“You guys are so brave. I could never live like you do.” Something we’ve heard quite regularly since leaving the security of London in favour of freelancing and vagabonding. It definitely felt brave and want easy, but it’s not been hard either.
We’ve met many inspiring and brave people on our travels who have stepped into the unknown and chosen a new way of life. People deciding not to wait for retirement before they live their dreams. People with young children, solo female travelers, those who are less able than they once were.
Like me, I’m sure they would all recommend at least a few months of living overseas to everyone. Nothing in my life so far has made me learn and grow as much as learning from other cultures, other narratives, other histories.
From an early age we’ve both been fortunate to have moved around enough that we don’t feel attached to one place – home can be anywhere and friendships can span continents. They already do. We’ve learned that money and stuff means less to us than experience, adventure and service. And, importantly, from family to friends, we’ve always been encouraged to enjoy all that life has to offer.
I wonder how easy it would be to live like this if we were born female, people of colour, or holders of different passports. Or what if we were disabled or caring for family members. Would we have had the same opportunities or the unwaivering encouragement that we have received as white, Euro/American, able-bodied cis-males? Almost certainly not.
We are, and will always be, privileged. We were born with privileges that other people are born without.
So now what? Do we go and get jobs in banks because we are part of a privileged minority who can?

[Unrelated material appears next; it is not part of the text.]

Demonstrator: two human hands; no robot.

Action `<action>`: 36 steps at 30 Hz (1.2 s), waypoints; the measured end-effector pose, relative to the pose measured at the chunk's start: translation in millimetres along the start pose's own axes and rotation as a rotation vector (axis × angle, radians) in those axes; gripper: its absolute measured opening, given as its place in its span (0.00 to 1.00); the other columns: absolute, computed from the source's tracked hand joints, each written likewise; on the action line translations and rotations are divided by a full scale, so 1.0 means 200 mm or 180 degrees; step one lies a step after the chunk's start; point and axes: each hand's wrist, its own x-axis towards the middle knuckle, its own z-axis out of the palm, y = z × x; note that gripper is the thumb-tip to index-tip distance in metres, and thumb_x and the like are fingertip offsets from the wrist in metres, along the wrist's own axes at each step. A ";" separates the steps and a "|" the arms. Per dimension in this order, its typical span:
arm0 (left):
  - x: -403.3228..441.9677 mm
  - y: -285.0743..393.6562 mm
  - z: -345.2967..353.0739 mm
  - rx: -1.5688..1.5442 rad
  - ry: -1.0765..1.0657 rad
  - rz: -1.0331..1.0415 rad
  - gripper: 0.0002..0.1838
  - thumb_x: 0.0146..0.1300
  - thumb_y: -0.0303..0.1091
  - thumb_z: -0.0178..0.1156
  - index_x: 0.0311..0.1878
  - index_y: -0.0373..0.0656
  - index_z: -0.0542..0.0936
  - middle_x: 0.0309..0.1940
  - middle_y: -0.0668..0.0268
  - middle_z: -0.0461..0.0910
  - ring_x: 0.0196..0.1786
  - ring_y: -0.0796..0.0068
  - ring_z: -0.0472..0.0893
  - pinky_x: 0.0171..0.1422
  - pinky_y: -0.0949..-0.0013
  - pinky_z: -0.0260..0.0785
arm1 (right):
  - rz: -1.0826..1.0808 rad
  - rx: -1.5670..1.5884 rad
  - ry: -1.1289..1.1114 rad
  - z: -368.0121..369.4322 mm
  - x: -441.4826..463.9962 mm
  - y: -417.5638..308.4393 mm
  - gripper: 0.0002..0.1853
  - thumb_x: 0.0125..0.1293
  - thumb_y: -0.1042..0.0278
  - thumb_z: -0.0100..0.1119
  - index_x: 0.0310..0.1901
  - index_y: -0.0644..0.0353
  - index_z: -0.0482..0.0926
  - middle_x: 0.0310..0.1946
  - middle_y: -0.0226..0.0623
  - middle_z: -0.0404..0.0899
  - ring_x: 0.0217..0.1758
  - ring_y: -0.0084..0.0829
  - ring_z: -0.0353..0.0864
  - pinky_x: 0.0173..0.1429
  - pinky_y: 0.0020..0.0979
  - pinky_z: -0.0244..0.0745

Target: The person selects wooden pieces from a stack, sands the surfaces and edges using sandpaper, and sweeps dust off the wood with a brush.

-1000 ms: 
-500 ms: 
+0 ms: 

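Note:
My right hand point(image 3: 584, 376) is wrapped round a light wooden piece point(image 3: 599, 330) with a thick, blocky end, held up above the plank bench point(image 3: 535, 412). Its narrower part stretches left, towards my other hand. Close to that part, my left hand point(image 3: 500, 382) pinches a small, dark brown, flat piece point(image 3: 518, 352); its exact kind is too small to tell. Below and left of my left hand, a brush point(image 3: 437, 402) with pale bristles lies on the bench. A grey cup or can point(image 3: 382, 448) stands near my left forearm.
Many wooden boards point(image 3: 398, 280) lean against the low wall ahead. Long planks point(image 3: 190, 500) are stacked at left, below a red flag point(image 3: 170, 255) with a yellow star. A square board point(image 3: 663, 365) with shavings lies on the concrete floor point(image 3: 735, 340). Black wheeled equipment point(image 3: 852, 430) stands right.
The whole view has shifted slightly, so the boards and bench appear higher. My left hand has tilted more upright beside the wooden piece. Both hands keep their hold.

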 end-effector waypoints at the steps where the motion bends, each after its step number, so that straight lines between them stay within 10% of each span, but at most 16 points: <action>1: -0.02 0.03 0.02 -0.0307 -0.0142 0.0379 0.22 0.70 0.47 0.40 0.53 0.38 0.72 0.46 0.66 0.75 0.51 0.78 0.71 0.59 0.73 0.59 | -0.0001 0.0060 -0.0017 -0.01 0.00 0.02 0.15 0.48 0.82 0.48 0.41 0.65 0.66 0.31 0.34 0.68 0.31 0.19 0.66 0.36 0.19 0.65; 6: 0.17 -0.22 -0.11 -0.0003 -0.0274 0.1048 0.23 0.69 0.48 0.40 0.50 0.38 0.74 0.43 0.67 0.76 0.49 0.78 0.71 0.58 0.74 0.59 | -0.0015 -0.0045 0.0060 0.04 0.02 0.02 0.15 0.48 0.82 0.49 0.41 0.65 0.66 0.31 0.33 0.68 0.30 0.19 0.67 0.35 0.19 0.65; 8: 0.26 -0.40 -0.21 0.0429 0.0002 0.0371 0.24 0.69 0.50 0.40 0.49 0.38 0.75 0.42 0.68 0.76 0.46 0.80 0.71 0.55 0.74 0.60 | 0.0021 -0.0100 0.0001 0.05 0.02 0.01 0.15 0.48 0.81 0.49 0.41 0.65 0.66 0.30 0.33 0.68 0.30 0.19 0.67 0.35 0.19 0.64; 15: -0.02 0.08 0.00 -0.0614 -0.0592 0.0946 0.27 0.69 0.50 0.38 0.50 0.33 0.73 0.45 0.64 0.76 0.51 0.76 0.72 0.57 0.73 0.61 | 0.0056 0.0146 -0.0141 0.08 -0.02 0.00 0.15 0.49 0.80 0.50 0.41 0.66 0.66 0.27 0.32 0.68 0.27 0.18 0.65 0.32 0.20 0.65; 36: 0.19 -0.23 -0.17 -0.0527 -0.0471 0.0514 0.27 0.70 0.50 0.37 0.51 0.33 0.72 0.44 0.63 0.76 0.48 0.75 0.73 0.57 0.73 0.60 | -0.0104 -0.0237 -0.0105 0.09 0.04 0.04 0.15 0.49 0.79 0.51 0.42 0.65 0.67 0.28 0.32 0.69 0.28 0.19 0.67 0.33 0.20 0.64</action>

I believe that my privileges give me an increased responsibility to create a different reality… to live outside of the system… and mostly to stand up and fight for the rights of others so that one day, inshallah, every child will be born with the same opportunity to live simply, be free and explore this beautiful planet and all the amazing cultures that make us who we are.
We are only ever as free as each of our sisters and brothers.
Next stop: Saigon — in Kep, Cambodia.